» Task statement: Retype only the lines at the head of the records, first through the one with "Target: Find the", exactly as written.

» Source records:
[Start of Attachment]

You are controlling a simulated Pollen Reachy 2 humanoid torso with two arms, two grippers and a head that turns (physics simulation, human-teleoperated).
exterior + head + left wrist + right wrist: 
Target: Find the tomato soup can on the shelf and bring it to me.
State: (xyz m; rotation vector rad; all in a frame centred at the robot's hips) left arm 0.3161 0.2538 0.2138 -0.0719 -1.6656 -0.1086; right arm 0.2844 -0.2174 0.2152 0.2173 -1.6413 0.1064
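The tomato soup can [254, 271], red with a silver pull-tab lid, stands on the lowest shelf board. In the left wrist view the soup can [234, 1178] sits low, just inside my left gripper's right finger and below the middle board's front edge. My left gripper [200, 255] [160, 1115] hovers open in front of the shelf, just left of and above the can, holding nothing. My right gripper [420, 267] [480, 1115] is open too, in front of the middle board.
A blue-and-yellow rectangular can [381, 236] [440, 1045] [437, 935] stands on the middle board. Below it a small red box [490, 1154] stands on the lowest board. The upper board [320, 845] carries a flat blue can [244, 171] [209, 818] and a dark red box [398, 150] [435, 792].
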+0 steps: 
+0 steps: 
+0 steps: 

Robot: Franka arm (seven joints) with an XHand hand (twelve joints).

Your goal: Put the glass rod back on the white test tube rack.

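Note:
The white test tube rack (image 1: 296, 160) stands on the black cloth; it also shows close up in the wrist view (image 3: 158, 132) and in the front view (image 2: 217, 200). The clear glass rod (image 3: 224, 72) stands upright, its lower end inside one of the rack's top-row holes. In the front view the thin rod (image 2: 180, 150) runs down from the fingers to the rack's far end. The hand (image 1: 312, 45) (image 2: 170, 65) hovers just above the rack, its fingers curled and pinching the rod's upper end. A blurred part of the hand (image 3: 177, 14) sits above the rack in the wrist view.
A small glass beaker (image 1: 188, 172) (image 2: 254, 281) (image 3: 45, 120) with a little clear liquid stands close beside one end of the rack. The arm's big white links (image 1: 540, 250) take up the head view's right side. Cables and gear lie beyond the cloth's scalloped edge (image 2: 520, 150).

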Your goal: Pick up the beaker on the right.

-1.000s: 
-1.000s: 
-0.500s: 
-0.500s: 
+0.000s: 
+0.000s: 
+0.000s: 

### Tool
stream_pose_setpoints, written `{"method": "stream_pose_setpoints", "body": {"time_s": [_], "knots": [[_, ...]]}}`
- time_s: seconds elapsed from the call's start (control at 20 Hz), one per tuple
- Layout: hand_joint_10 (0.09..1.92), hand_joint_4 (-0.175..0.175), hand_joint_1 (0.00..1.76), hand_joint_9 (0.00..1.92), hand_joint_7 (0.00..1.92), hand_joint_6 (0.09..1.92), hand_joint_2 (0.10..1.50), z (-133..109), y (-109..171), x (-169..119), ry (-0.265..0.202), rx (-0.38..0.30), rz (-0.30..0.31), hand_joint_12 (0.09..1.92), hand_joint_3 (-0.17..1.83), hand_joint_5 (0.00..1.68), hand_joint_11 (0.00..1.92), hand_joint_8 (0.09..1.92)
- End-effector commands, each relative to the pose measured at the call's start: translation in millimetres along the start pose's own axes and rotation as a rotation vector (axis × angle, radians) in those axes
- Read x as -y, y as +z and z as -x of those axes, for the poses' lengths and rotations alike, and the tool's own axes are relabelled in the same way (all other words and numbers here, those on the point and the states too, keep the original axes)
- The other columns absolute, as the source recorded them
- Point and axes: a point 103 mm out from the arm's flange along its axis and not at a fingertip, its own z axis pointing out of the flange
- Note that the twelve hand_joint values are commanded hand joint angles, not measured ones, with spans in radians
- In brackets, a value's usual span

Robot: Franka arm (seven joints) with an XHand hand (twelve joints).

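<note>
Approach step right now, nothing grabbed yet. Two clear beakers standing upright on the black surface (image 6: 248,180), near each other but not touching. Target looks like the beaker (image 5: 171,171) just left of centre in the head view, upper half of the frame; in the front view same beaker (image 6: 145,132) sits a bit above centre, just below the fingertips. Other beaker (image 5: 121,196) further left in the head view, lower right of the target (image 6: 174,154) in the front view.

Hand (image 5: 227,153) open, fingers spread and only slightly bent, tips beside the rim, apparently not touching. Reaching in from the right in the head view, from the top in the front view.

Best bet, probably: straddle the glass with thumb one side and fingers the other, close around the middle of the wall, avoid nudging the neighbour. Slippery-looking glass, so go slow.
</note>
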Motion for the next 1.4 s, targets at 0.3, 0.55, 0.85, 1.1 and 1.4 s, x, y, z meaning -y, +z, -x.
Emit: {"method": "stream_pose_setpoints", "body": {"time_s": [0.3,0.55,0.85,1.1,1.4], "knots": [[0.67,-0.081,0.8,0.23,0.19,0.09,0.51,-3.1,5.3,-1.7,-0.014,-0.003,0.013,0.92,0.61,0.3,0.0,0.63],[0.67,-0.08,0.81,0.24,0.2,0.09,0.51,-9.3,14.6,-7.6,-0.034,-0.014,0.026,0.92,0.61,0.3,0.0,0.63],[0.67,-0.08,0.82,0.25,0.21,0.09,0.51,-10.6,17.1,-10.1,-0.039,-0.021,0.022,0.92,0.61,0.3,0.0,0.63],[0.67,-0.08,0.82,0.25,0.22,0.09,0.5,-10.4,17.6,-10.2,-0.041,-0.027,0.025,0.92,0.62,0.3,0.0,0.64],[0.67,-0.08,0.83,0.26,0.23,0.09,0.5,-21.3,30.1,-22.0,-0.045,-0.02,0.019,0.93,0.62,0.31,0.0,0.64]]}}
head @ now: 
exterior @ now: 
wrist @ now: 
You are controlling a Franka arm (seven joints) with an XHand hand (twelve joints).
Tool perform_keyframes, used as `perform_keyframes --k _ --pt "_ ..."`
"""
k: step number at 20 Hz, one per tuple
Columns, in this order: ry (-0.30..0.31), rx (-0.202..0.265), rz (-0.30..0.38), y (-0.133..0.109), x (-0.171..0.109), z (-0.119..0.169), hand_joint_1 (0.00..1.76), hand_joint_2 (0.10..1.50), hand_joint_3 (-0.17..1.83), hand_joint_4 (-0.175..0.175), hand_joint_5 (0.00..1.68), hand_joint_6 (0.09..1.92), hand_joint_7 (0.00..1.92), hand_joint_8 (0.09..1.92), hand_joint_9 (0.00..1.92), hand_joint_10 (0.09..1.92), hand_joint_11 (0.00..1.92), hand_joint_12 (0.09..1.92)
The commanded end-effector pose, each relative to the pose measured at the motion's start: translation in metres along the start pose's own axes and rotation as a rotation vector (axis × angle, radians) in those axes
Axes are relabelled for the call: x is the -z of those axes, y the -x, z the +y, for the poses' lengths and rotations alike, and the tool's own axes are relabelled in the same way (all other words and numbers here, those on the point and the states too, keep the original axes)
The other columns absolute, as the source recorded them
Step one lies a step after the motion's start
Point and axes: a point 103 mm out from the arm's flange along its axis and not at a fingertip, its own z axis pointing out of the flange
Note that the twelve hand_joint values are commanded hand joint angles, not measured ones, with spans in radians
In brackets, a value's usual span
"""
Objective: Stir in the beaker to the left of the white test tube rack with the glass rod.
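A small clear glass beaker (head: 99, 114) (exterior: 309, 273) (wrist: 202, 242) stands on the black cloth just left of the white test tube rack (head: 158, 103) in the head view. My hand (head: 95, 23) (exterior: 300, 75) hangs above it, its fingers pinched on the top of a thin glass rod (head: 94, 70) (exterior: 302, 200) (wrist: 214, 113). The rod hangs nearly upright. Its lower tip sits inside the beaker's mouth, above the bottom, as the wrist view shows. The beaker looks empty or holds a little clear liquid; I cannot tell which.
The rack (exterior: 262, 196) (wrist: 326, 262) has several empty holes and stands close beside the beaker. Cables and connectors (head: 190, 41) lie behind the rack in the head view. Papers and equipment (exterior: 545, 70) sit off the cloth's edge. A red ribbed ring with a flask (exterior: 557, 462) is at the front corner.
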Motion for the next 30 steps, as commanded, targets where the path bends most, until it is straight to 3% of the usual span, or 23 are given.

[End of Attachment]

» Output of the exercise:
You are controlling a simulated Pollen Reachy 2 humanoid torso with two arms, two grippers and a head that turns (physics simulation, human-teleoperated).
exterior + head + left wrist + right wrist: 
Target: Find the tomato soup can on the shelf and bring it to me.

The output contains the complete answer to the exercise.